• _Activity_: For the material below, return exactly the lines starting at the line containing "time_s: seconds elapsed" and ending at the line containing "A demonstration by", both ends included, and no others.

--- Provided material ---

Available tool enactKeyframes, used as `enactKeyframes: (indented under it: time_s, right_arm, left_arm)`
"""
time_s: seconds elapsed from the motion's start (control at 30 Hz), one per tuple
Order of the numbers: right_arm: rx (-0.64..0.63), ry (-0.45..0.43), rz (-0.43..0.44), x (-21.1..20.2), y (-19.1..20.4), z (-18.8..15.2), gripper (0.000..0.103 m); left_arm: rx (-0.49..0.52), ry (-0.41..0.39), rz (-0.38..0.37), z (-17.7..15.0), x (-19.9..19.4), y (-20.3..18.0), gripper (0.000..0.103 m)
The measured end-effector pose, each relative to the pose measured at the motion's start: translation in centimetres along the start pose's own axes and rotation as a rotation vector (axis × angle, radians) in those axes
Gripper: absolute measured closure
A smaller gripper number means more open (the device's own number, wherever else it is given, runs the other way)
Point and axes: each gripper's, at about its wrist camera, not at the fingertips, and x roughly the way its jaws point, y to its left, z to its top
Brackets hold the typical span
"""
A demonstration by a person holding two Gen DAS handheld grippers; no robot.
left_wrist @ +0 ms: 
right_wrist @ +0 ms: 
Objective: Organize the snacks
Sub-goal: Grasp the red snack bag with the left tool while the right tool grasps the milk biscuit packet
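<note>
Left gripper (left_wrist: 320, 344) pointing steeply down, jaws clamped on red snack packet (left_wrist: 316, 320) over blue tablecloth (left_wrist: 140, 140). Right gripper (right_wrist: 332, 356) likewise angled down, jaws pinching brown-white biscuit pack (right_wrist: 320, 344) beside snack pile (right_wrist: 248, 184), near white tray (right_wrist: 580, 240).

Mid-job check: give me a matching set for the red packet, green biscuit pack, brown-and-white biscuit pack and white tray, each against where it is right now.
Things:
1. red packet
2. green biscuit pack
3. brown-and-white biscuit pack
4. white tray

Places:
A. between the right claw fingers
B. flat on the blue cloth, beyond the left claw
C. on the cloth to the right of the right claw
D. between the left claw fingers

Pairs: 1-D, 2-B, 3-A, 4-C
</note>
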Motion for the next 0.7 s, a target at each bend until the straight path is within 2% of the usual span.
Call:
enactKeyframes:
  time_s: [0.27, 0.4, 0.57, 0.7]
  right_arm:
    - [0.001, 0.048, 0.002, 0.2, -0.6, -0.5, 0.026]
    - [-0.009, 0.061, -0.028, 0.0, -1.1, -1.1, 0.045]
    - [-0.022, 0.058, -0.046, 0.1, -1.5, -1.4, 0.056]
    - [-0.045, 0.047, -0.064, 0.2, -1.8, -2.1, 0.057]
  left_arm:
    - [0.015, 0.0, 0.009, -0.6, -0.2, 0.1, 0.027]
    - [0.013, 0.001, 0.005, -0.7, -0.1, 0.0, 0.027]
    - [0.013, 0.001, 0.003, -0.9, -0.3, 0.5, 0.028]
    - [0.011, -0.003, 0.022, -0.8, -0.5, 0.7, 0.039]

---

• _Written answer_:
time_s: seconds elapsed from the motion's start (control at 30 Hz), one per tuple
Order of the numbers: right_arm: rx (-0.64..0.63), ry (-0.45..0.43), rz (-0.43..0.44), x (-21.1..20.2), y (-19.1..20.4), z (-18.8..15.2), gripper (0.000..0.103 m); left_arm: rx (-0.49..0.52), ry (-0.41..0.39), rz (-0.38..0.37), z (-17.7..15.0), x (-19.9..19.4), y (-20.3..18.0), gripper (0.000..0.103 m)
The measured end-effector pose, each relative to the pose measured at the motion's start: translation in centimetres along the start pose's own axes and rotation as a rotation vector (axis × angle, radians) in those axes
Gripper: absolute measured closure
A smaller gripper number means more open (the device's own number, wherever else it is given, runs the other way)
Point and axes: each gripper's, at about its wrist camera, not at the fingertips, and x roughly the way its jaws point, y to its left, z to its top
Brackets hold the typical span
"""
A demonstration by a person holding two Gen DAS handheld grippers; no robot.

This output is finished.